TASK TO CARRY OUT:
Look through the data below and work out how many lines hold "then"; state only the number.
◇ ◇ ◇ ◇ ◇ ◇ ◇
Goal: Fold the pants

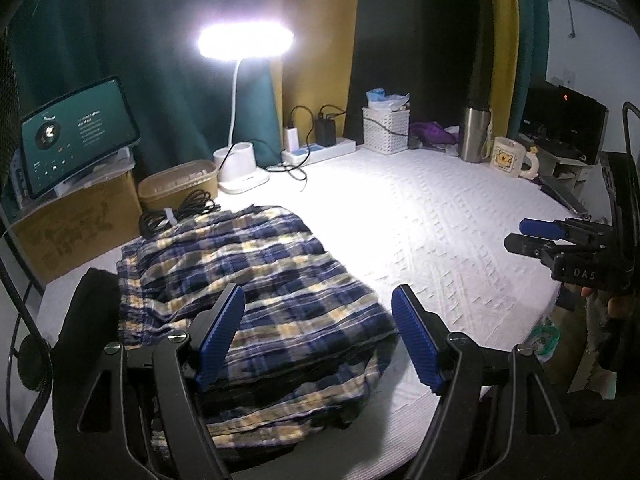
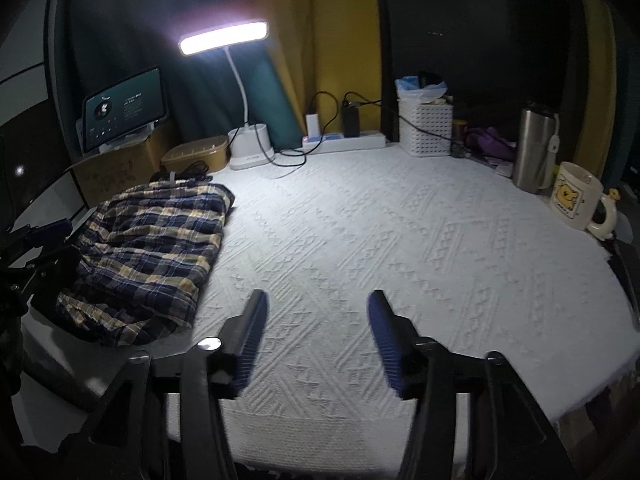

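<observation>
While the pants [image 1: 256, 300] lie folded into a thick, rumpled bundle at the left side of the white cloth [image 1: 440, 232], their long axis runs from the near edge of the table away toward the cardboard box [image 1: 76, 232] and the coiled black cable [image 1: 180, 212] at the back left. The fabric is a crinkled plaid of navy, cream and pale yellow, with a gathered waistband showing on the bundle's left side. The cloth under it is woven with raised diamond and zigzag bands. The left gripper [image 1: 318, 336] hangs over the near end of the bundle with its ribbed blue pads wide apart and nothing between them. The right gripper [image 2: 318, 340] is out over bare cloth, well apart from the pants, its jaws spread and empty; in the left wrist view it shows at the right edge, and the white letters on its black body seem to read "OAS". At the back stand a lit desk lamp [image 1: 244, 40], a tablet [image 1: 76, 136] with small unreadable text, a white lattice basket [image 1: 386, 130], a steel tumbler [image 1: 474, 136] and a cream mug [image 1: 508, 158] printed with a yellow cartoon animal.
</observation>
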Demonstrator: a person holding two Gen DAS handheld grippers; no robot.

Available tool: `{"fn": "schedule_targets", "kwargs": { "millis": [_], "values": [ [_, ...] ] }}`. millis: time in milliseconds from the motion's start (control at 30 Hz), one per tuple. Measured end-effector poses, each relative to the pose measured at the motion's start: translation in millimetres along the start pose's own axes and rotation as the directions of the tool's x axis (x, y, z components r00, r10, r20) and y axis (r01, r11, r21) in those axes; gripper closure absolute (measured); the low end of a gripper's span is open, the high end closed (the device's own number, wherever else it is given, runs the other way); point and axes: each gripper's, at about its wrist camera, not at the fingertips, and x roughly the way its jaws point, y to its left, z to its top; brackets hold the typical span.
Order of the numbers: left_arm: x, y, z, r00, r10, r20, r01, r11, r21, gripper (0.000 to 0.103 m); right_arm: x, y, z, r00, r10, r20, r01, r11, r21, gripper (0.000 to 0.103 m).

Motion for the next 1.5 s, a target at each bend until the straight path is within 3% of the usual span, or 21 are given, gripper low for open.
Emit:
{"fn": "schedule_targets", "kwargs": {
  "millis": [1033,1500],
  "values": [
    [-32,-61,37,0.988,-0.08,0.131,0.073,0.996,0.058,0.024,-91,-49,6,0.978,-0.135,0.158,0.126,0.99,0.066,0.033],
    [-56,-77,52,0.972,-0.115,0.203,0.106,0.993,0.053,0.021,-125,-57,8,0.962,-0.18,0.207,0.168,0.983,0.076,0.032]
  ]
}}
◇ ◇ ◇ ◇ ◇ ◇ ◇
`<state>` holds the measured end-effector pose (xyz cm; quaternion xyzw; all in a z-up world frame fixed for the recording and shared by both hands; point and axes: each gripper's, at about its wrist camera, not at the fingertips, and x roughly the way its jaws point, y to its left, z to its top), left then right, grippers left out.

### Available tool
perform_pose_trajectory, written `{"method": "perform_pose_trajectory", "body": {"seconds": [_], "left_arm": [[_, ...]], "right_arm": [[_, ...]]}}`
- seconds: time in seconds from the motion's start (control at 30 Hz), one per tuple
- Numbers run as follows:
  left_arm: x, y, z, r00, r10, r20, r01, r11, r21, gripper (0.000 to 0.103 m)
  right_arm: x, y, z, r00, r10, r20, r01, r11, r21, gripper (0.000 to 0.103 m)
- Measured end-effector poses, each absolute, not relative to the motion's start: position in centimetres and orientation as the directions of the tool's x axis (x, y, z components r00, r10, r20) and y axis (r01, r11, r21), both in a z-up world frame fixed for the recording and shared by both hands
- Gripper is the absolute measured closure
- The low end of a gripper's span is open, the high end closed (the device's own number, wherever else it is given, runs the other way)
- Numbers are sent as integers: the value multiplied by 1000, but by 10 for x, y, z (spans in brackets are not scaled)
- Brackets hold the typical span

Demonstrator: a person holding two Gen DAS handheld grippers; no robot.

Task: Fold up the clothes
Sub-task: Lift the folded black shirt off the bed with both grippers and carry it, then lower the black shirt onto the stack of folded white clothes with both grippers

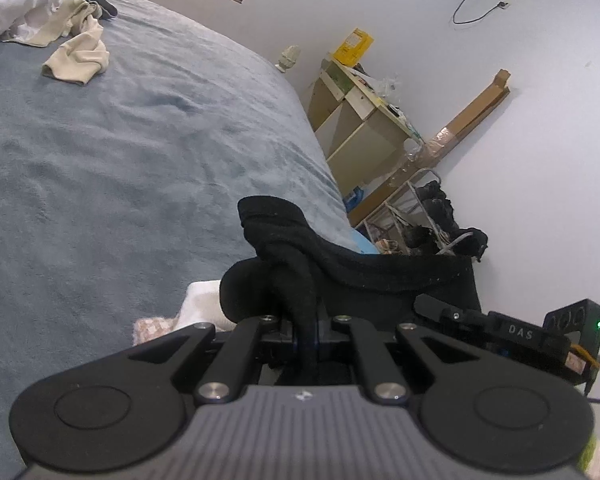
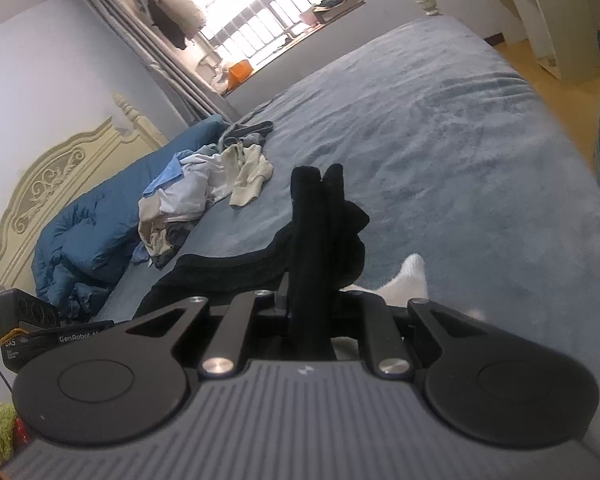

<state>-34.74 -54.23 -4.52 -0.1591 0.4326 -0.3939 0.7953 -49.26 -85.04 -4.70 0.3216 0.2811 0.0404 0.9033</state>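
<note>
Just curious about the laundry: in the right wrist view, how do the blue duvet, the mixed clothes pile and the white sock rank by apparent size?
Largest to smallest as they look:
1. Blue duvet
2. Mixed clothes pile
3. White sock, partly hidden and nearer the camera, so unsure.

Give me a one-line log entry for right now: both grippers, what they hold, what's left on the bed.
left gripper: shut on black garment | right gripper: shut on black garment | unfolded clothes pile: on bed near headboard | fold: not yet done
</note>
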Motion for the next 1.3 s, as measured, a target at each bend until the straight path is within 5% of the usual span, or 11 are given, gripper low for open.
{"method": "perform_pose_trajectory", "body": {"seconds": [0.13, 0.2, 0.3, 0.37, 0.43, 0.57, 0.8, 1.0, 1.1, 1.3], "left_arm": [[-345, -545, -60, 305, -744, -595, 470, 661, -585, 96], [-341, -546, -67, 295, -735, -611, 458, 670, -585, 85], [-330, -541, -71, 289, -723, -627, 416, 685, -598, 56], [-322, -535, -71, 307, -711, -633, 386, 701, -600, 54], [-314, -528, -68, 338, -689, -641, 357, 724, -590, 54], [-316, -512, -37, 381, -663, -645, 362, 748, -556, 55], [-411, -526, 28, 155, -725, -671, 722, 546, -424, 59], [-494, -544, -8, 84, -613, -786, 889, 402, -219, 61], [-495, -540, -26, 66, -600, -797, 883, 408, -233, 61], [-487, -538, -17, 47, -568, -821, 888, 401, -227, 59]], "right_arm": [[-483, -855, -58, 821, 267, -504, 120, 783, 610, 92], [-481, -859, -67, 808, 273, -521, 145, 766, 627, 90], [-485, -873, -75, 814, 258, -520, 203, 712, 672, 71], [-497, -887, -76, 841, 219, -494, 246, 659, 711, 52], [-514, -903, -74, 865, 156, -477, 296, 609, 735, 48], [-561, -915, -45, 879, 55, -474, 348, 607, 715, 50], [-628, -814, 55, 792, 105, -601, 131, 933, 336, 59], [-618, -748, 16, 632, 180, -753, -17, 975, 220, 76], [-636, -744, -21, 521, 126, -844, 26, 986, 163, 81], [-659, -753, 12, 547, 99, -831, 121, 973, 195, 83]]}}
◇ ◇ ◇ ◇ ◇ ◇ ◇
TASK OUTPUT:
2